▶ Work order
Transcribed word for word, the lines below from the one with "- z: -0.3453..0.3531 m" through the last line of the records form the answer; no picture is to be included.

[Dataset items]
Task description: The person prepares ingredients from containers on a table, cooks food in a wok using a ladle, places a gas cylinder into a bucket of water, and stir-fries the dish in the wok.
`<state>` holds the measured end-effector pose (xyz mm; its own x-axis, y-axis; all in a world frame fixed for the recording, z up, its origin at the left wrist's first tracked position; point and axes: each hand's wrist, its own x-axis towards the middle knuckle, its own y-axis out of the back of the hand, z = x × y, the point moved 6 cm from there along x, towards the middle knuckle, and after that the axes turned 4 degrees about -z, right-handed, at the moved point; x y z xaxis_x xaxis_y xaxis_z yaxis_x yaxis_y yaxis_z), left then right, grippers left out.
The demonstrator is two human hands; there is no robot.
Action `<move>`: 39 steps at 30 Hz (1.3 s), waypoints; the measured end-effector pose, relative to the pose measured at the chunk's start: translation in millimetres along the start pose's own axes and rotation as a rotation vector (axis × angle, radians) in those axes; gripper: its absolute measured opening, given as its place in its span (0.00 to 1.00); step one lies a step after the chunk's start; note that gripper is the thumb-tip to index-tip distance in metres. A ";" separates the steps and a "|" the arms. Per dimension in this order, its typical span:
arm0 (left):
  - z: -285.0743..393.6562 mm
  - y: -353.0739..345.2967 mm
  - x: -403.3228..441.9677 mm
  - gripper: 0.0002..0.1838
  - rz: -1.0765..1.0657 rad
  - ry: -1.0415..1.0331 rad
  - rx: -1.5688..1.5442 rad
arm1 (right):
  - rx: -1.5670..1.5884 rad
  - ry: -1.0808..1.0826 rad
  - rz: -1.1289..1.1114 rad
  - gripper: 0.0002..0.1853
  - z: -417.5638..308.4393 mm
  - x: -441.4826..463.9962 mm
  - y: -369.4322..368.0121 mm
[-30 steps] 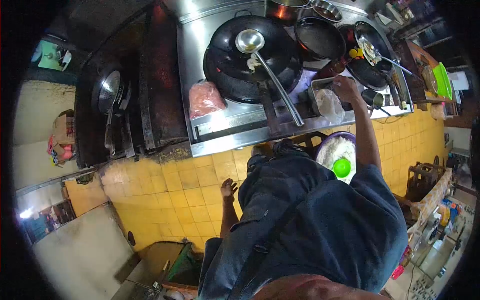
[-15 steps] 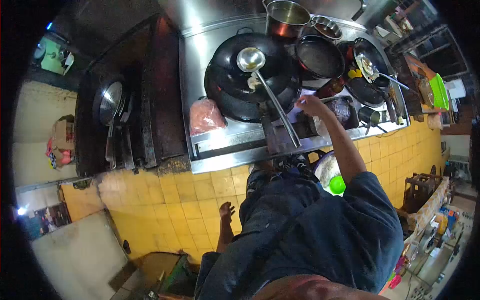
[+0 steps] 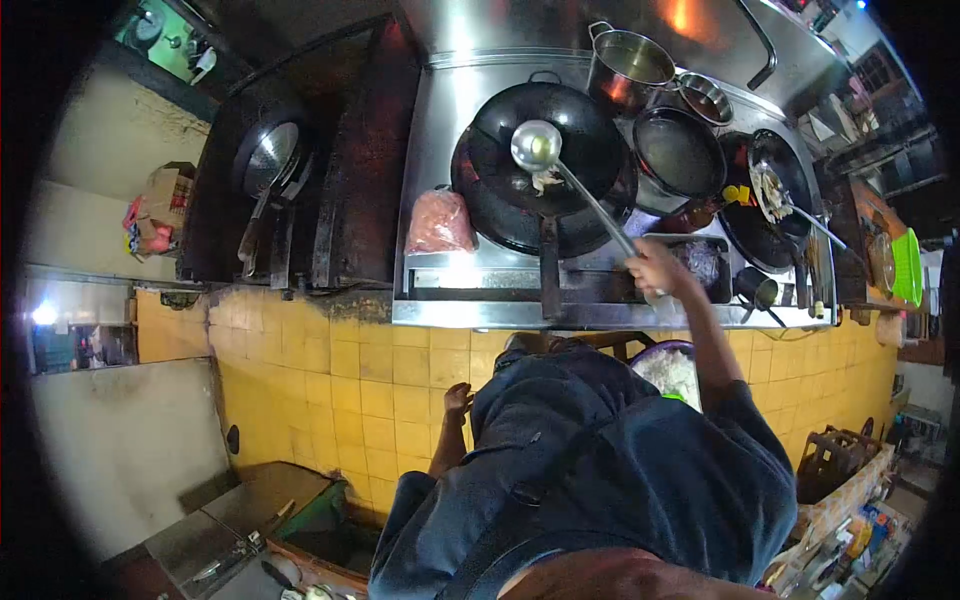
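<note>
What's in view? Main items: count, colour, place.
Ladle: 1, silver, over large wok
Large wok: 1, black, on stove
Bagged food: 1, pink, stove front left
First pan: 1, black, right of large wok
Second pan: 1, black, stove right
Third pan: 1, grey, left station
Pot: 1, coppery, stove rear
Bottle: 1, reddish brown, in front of first pan
Small pot: 1, dark, stove front right
Tub: 1, purple rim, white contents, floor
Basket: 1, green, far right
Tiles: many, yellow, floor
Left hand: 1, empty, beside left leg
Right hand: 1, grip closed on ladle handle
</note>
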<state>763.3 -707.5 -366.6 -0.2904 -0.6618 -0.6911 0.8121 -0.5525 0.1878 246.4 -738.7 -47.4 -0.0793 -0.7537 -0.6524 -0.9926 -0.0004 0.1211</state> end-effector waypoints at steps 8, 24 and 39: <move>34.5 13.1 -8.8 0.11 0.139 0.054 -0.609 | -0.863 -0.009 0.557 0.15 -23.1 -29.3 -13.1; 578.6 12.8 -359.5 0.11 0.398 -1.931 0.106 | 0.245 0.241 0.038 0.25 50.7 25.3 -30.1; 598.8 -136.3 -454.3 0.12 -0.170 -2.247 0.629 | -0.097 0.640 0.660 0.15 92.4 64.4 314.5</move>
<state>481.5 -635.0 339.6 -0.5639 0.3165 0.7628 0.6599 -0.3826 0.6467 -79.3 -726.6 -120.5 -0.5323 -0.8400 0.1056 -0.7497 0.5256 0.4021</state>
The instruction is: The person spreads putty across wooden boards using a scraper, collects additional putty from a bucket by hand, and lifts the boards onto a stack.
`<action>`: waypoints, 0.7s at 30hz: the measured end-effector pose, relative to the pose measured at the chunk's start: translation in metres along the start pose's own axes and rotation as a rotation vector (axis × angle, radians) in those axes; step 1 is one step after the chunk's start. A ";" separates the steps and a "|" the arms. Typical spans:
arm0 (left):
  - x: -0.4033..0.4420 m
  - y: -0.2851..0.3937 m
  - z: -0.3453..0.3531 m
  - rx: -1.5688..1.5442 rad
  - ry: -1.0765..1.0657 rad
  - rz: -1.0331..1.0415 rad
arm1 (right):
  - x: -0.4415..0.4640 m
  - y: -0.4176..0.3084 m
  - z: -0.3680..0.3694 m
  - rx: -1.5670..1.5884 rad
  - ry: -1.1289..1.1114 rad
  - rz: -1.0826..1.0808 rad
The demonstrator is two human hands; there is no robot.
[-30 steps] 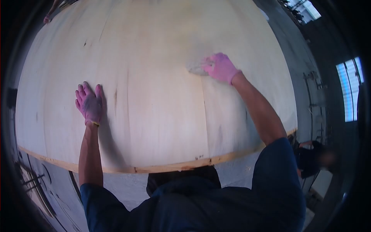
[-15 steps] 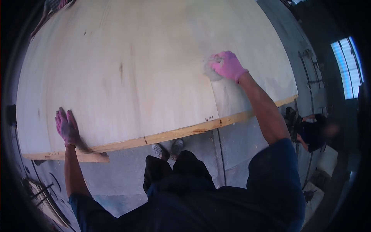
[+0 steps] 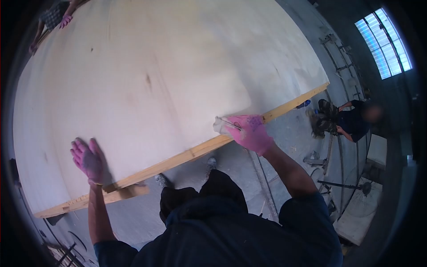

▶ Task solution
  - z: -0.3453..0.3531 m
  - rx: -1.5688..1.5442 rad
  - ry: -1.0765..1.0657 rad
  - rz: -1.0331..1.0415 rad
arm1 (right):
  - x: -0.4415..0.4640 m
  - y: -0.4176..0.3084 m
  - z: -0.3680..0.3694 m
  - rx: -1.5670..1.5884 rad
  - ry: -1.1289..1.1114 rad
  - rz: -1.0826..1.0808 rad
The demonstrator is two human hands; there is no robot.
[-30 steps] 
[-15 steps] 
[+0 steps] 

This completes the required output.